PROBLEM STATEMENT
Type out the whole listing again exactly, pictures omitted.

☆ ☆ ☆

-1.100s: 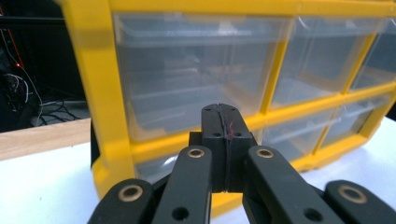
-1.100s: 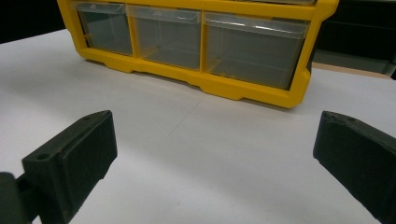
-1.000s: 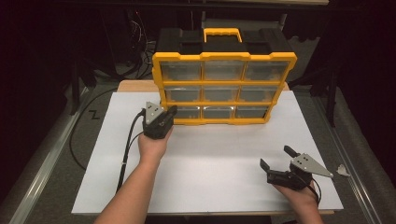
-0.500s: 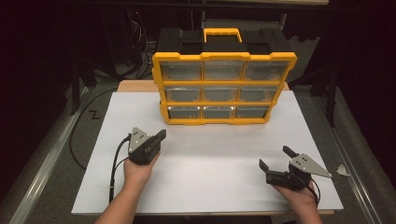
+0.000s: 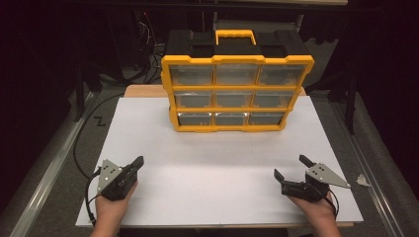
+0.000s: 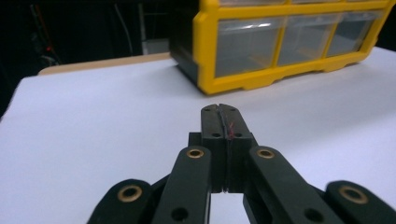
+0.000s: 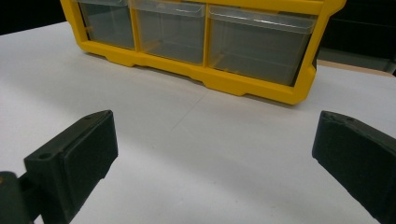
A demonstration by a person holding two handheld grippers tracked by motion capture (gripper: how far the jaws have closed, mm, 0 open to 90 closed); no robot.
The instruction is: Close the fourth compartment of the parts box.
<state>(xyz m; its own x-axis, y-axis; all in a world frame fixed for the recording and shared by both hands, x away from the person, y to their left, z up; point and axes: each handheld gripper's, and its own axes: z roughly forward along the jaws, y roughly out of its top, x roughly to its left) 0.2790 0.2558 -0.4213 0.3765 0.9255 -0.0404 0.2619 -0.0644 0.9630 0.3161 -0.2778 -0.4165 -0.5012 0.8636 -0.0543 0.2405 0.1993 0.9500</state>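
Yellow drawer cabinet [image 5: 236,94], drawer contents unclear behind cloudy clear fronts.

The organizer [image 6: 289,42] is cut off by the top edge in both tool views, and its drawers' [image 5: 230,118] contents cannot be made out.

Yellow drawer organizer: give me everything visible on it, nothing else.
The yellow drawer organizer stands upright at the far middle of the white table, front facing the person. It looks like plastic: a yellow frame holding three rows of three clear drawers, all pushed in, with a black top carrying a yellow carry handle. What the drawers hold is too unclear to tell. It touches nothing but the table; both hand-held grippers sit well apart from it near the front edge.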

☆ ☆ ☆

RESPONSE BOX
-1.100s: 
-1.100s: 
-1.000s: 
-0.500s: 
+0.000s: 
+0.000s: 
+0.000s: 
A demonstration by a person holding two handheld grippers tracked by motion capture (gripper: how far the jaws have closed, mm, 0 open to 90 closed); no robot.
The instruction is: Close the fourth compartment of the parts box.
<state>(xyz m; its own x-axis, y-axis; all in a world frame fixed for the recording and shared by both hands, x away from the person, y to their left, z up; point and axes: each handheld gripper's, and its own axes: z roughly forward along the jaws, y roughly out of its top, x roughly to its left) 0.2790 0.2558 -0.4213 0.3765 0.9255 -0.0404 0.2619 -0.0644 0.9630 0.3161 -0.2778 -0.4165 -0.5012 0.8636 -0.0543 0.2405 0.1993 0.9500</state>
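Yellow drawer cabinet [image 5: 236,94], drawer contents unclear behind cloudy clear fronts.

The organizer [image 6: 289,42] is cut off by the top edge in both tool views, and its drawers' [image 5: 230,118] contents cannot be made out.

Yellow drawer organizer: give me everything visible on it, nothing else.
The yellow drawer organizer stands upright at the far middle of the white table, front facing the person. It looks like plastic: a yellow frame holding three rows of three clear drawers, all pushed in, with a black top carrying a yellow carry handle. What the drawers hold is too unclear to tell. It touches nothing but the table; both hand-held grippers sit well apart from it near the front edge.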

What has been written completes the answer.